Kemudian, tanpa persetujuan Kuon, dimasukannya pemuda itu ke kampus yang sama dengan Nanao dengan alasan pendekatan. Dengan nama palsu, pula. Itu membuatnya kesal luar biasa sewaktu bertemu lagi dengan Satonaka di tempat yang sama dengan tempatnya pertama menerima pekerjaan ini.

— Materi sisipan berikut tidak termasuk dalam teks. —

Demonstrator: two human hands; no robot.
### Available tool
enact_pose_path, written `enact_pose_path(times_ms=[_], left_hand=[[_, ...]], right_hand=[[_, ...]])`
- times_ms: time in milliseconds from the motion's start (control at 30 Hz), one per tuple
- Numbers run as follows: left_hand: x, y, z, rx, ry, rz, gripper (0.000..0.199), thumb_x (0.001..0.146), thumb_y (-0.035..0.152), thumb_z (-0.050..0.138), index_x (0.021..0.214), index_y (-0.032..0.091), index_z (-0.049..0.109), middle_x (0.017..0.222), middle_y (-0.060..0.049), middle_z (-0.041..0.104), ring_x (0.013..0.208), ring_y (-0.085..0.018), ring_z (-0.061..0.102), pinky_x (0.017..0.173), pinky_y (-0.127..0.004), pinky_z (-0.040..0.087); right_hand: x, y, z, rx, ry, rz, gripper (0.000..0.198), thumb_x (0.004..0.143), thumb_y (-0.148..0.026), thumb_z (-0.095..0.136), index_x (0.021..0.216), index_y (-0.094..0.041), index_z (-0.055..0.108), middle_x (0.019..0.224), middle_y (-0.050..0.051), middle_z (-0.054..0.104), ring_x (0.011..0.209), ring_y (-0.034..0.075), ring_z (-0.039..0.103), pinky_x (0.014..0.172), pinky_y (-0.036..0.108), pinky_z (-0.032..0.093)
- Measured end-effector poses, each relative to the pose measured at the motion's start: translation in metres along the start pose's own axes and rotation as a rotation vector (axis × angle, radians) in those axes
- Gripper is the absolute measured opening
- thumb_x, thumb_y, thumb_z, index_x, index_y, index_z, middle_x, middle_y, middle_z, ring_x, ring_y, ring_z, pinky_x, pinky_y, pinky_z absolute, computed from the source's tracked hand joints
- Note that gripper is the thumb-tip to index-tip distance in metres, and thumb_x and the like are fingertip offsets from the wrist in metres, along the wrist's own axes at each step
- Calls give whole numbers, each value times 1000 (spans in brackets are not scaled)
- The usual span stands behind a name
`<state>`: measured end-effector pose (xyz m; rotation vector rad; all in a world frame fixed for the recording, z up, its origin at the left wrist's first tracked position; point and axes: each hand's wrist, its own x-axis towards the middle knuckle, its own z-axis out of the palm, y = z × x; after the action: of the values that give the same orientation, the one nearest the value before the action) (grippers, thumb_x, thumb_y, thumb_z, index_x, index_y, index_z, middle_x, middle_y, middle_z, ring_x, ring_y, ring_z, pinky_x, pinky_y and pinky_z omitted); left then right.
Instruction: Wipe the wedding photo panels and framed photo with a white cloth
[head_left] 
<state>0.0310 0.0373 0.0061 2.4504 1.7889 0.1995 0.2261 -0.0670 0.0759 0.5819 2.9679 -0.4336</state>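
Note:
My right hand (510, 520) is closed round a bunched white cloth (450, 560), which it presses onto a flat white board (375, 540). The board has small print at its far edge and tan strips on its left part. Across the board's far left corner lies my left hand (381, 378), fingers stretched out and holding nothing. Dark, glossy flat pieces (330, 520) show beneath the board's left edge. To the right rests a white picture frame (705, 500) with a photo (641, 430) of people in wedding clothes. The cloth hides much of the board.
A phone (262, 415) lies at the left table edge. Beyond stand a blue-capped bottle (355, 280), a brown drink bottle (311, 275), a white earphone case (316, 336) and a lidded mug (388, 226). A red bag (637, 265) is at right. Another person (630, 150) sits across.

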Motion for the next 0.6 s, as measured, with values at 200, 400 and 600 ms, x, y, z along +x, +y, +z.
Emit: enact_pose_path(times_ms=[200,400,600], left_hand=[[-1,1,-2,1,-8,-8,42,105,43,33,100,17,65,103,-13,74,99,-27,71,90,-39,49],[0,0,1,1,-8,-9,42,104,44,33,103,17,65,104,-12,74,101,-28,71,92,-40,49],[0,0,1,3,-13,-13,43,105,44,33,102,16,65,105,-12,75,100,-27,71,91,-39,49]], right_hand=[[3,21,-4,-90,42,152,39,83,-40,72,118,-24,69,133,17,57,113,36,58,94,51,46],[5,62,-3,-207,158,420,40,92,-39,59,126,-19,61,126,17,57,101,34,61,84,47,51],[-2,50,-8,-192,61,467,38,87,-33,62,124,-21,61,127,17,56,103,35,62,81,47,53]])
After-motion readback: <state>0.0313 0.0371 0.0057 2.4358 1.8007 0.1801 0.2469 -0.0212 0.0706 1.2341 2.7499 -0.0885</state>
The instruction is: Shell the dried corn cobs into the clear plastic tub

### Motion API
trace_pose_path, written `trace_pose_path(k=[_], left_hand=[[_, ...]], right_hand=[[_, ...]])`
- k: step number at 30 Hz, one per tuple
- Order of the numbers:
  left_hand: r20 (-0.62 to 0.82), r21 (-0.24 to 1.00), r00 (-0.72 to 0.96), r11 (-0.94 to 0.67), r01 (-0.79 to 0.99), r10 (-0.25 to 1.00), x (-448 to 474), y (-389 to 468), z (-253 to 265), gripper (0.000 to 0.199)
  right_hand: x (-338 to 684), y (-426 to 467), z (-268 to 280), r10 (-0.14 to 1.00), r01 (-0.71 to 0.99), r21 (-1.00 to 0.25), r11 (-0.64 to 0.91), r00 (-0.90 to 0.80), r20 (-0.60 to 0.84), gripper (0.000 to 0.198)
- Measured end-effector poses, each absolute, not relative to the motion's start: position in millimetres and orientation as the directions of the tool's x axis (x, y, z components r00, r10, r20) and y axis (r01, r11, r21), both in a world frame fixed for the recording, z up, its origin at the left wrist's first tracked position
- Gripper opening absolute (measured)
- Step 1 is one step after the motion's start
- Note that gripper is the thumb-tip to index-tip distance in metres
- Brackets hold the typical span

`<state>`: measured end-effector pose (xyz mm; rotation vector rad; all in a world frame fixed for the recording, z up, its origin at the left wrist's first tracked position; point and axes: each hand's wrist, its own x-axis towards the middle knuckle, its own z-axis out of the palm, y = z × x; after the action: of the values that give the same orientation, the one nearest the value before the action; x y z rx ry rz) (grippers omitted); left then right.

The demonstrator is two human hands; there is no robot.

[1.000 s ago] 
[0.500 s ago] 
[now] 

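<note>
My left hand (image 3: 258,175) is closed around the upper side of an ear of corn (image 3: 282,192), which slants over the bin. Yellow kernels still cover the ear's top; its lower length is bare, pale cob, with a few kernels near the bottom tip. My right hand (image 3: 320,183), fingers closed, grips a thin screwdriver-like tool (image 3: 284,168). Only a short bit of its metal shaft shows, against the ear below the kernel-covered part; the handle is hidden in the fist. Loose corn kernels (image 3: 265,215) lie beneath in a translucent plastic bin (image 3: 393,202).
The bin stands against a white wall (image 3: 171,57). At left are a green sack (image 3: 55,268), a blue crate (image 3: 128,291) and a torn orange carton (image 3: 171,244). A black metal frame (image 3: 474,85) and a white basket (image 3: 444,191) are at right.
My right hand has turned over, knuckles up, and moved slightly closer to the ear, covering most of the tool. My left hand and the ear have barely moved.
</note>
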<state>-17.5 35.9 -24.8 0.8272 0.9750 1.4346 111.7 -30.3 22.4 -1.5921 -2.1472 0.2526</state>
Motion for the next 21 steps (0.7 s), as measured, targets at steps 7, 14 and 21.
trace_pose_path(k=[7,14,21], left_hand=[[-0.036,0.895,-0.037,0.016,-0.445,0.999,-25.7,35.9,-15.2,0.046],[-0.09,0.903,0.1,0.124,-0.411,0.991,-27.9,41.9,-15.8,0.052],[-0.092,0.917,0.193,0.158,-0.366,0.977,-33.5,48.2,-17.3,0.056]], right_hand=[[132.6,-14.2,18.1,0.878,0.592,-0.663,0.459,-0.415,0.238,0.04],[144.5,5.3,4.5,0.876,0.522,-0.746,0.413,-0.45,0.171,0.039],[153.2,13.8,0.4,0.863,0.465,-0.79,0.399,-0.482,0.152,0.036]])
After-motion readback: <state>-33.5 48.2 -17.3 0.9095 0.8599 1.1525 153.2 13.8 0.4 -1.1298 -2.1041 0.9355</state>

"Kau bilang takkan menggangu."

"Kapan kubilang begitu?" balas Satonaka sambil menyeruput tehnya. "Aku bilang aku akan menunggu. Aku hanya membantumu."

"Aku bisa sendiri."

Satonaka hanya tersenyum, dan Kuon tahu dia benar. Kuon mau tidak mau bersyukur atas bantuannya. Nanao Shirahane, salah satu targetnya—'bintang barunya'—adalah mahasiswa teladan yang kurang bersosialisasi dengan manusia seumurannya. Kuon mudah sekali menemukannya di perpustakaan, menekuni buku dan/atau mengerjakan tugas.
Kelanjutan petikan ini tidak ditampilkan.